Frequently, working, education-removed parents monitor their children’s learning on a day-to-day basis and provide help with a concrete task when it is required. There are also extracurricular activities, family engagements, and their own work responsibilities. Most parents do not have the capacity to retain and classify in 25 sub-categories everything that children bring home in order to appropriately apply it to the standards and marks appearing in a report card. A report card should not be a puzzle.

Misconception 3 – The Purpose of a Report Card is To Provide Information

A lot of district leaders see the purpose of learning feedback in providing parents (and learners) with the understanding of a child’s learning progress—i.e. where a child stands in his or her advancement towards mastery of a particular standard. This, however, should only be a start.  Parents, as partners in education of their children, have to be expected to take action based on this information. Thus, consideration has to be given to the action a learning feedback document should inspire in parents. If district and school administrators entertain this idea, their reporting documents can become significantly more telling.

A Story of Learning

Parents need to understand their children’s progress in order to help them improve their learning and motivate them to excel further. This means that a report card or document should provide clear evidence of a student’s growth and offer some indicators of where a child stands at this time in his or her journey towards the standard mastery expectations.
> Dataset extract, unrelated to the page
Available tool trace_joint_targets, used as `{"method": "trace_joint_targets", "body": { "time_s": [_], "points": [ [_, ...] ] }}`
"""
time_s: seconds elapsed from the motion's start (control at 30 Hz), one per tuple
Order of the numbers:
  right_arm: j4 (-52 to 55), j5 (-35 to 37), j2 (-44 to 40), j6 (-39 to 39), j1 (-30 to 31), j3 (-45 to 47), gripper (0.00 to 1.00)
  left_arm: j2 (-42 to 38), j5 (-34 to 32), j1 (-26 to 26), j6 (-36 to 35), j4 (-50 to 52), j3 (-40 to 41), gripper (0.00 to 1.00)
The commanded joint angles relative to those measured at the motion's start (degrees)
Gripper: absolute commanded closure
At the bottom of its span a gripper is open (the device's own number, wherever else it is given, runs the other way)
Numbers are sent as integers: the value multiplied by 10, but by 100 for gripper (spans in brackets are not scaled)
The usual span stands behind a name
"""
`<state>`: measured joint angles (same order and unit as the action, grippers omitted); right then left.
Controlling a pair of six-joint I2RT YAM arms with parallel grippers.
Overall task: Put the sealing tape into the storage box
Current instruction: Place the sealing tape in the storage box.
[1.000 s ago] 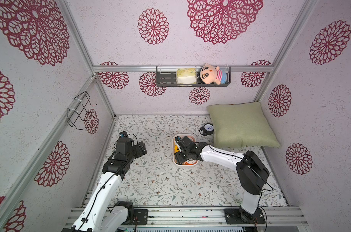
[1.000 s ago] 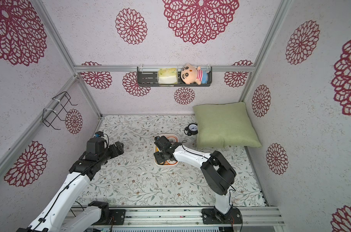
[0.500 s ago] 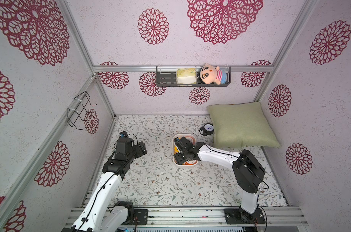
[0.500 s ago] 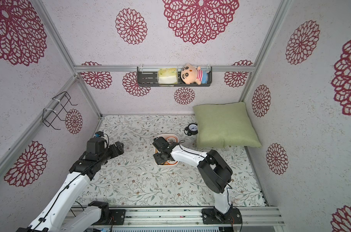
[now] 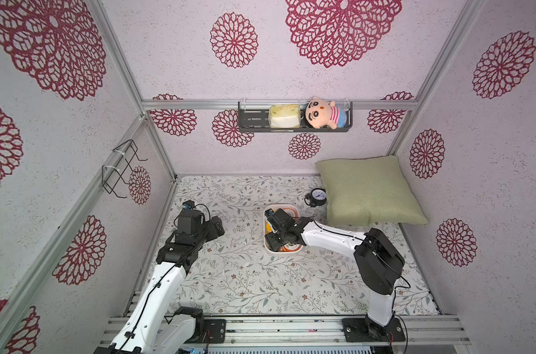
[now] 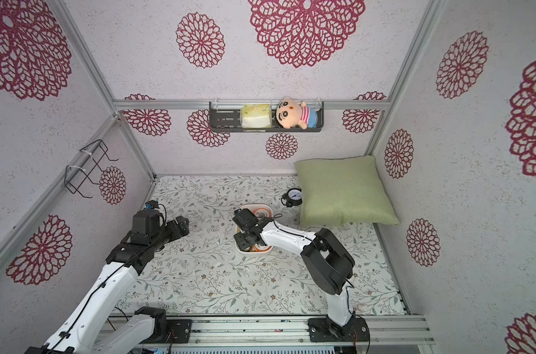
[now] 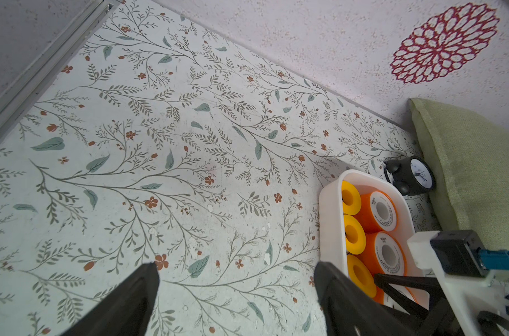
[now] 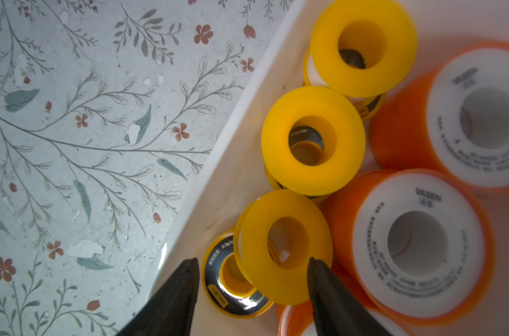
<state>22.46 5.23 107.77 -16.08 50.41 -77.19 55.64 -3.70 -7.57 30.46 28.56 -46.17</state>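
The white storage box [image 5: 283, 253] [image 6: 254, 252] stands mid-table and holds several sealing tape spools. Inside it, yellow spools [image 8: 313, 139] line the wall [image 8: 236, 116], next to white-faced orange ones [image 8: 416, 244]. My right gripper [image 8: 252, 263] [image 5: 273, 237] reaches down into the box, open. Its fingers straddle a tilted yellow spool [image 8: 285, 247] that leans on a black-ringed spool [image 8: 230, 279]. There is a gap beside one finger. My left gripper [image 7: 237, 270] [image 5: 216, 226] hangs open over bare table left of the box [image 7: 330, 209], holding nothing.
A black alarm clock [image 5: 317, 196] stands just behind the box, against a green pillow [image 5: 368, 190] at the back right. A dark wall shelf [image 5: 294, 128] holds a doll and a sponge. A wire rack [image 5: 119, 168] hangs on the left wall.
The right arm has shifted slightly to the left, its gripper staying down in the box. The left arm has not moved.
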Motion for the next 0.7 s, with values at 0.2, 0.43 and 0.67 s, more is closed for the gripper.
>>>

In other words, if a standard is expected to be mastered by the end of April, in February, parents need to know whether a child is making a sufficient progress to meet this goal, has already reached it and requires something more challenging, or needs help.

To accomplish this, a learning feedback document:

  • Should limit a number of sub-categories for each standard. 2-3 clearly stated sub-categories for each standard should be sufficient.
  • Focus on a child’s progression in mastering the same part of a standard from the day it was first introduced and assessed to the point when the document was created; this might mean a few marks for each standard’s sub-category in each report card or a simple continuum graphic with hash marks.
  • Contain a prediction: provide occasional longitudinal reporting – a progression measured in reverse from the mastery of a standard. This is a prediction whether a student will get this mastery on time and whether a child is progressing at a good rate.
  • Consider individual growth: provide benchmark for individual growth – a judgment about whether a student’s current performance aligns with expectations for that particular student at that time. If a student is near a standard’s mastery in October, the expectation for this student might be achieving the state of mastery by January, not April.
  • Show ways to grow into mastery: differentiate between proficiency and mastery. Indicate how a student who has achieved proficiency can grow further.

Of course, it is rather difficult to create one document that can provide all of this information. Therefore, a learning feedback system showing a comprehensive picture of children’s learning growth should be developed. This could be accomplished via learning portfolios that are put together by learners and teachers and accompany a report card for immediate demonstration of evidence of standards’ application.  On-line reporting systems that many school districts use to post student schedules, attendance, and grades, could be utilized to keep parents aware of their child’s progress as well. If handled correctly, parent-teacher conferences can also become a great occasion for parents and teachers to talk about a student’s learning journey.

The bottom line, if we believe that every learner is unique and motivated to learn by different factors, we have to take this into consideration not only during instruction but while providing feedback as well.  There should be a variety of feedback systems to cater to different needs of learners. One feedback doesn’t fit all.